Fox News has positioned itself at the forefront of developing the hate business model, via the work of commentators such as Glenn Beck and Ann Coulter. In Australia, Sky News “after dark” does similar work. The fostering of division has long been ingrained and normalised in tabloid news business models, as seen in a column by Andrew Bolt in August 2018 that singled out Jews, Chinese, Cambodians and Indians as part of a “tidal wave of immigrants that sweeps away what’s left of our national identity”.
Platforms such as Facebook and Twitter are also complicit. Conflict creates clicks. A few weeks after the Facebook “Here Together” campaign was over I checked the sites mentioned above again. All survived intact.
Decline of the public sphere
The hate business model uses incivility as a weapon to forestall public discussion about bigotry and to attack opponents. It is not enough to sow division; it must be done with unapologetic aggression and an open contempt for ideological enemies. The aim, ultimately, is to move norms of acceptable public discussion far to the right.
When Lauren Southern touched down in Australia in July 2018, she disembarked wearing a T-shirt emblazoned with the alt-right meme “it’s okay to be white”, a statement first promoted by white supremacists on 4chan to “trigger” progressives and to underpin the idea that whites are somehow under threat. The following month Australian parliamentarian Fraser Anning unapologetically gave his race-baiting first speech to parliament. Two months later Pauline Hanson tabled a motion that asked the Senate to acknowledge “anti-white racism and attacks on Western civilisation” and that “it’s okay to be white”, which was supported by the Coalition government.
Jeremy Ng/AAPIt took less than a year for a meme concocted to sow racialised division to find its way from an internet bulletin board to a parliamentary vote in a major Western democracy.

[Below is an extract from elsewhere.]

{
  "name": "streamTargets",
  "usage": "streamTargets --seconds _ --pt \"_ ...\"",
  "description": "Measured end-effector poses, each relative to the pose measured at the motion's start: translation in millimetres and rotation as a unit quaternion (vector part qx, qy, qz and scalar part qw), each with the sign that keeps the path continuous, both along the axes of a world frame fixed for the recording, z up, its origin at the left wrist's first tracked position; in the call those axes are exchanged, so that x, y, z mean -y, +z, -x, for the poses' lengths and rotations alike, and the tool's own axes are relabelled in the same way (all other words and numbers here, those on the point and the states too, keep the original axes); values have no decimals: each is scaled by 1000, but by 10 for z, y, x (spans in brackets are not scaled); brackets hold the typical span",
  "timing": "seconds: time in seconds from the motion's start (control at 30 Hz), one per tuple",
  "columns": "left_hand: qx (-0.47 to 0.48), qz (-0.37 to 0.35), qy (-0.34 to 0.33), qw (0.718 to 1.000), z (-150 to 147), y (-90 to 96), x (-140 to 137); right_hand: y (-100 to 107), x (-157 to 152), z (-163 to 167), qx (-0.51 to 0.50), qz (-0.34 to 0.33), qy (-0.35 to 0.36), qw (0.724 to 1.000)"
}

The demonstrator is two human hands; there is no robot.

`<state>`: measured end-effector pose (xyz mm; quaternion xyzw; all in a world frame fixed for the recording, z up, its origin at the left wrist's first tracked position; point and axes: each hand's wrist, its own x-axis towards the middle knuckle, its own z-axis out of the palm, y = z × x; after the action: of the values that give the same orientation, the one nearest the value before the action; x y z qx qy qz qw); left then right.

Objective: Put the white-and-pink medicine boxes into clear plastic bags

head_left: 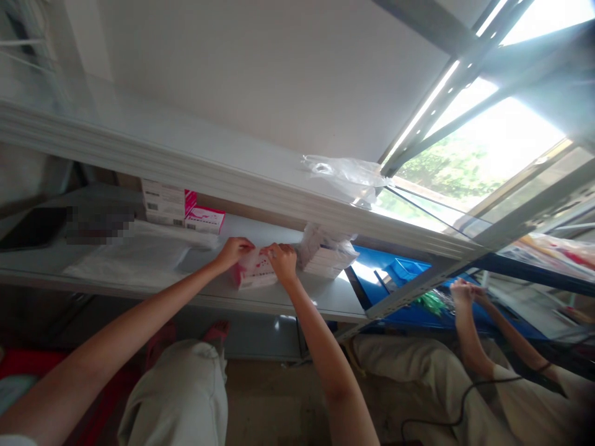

The electoral harvest of the new incivility can be seen in the Brexit vote and the rise of UKIP, the 2017 electoral success of AfD in Germany, the impact of Marine Le Pen’s Front National in the 2017 French presidential elections, and the 2018 formation of a populist government in Italy comprised of ministers from the League and Five Star Movement.
It can be seen, too, Donald Trump’s 2016 electoral victory and presidency, and the persistent use of Indigenous peoples, Muslims and asylum seekers as political scapegoats in Australia. It can also be seen in the return of “strongman” politics: Duterte in the Philippines, Erdoğan in Turkey, Orbán in Hungary, Putin in Russia, Trump in the US. All fomented social division to gain power, and have since waged war on “elites” and attacked and diminished democratic institutions.
This industrialisation of hate exploits two revolutions. The first is the centrality of economic and human mobility to modern life and the anxieties it has created at a time of uncertainty, precarity and hardship for many. Growing public resentment at the failures of economic globalisation has created an audience ripe for harvest by the reactionary machinery of the culture wars. The second is the relative openness of the internet. Just as Bill Gates famously commented in the early optimistic days of the internet that it offered a “frictionless” environment for commerce, so it was no less available as a “frictionless” environment for the circulation of hate.
The white supremacist site Stormfront was one of the earliest online communities, even if, amid the hype for the economic and democratic possibilities of online communities, no one paid much attention at the time. As traditional intermediaries and the “managerial class” that presided over old-time democratic culture – editors, publishers, journalists, academics, civic leaders – were bypassed, and as the traditional journalism business model was weakened by the loss of print advertising revenues and the growing domination of click-based online models, so new space was created for figures such as Bannon, quick to understand the new media dynamics and leverage them to build audiences for publications such as Breitbart News with a business model based on division.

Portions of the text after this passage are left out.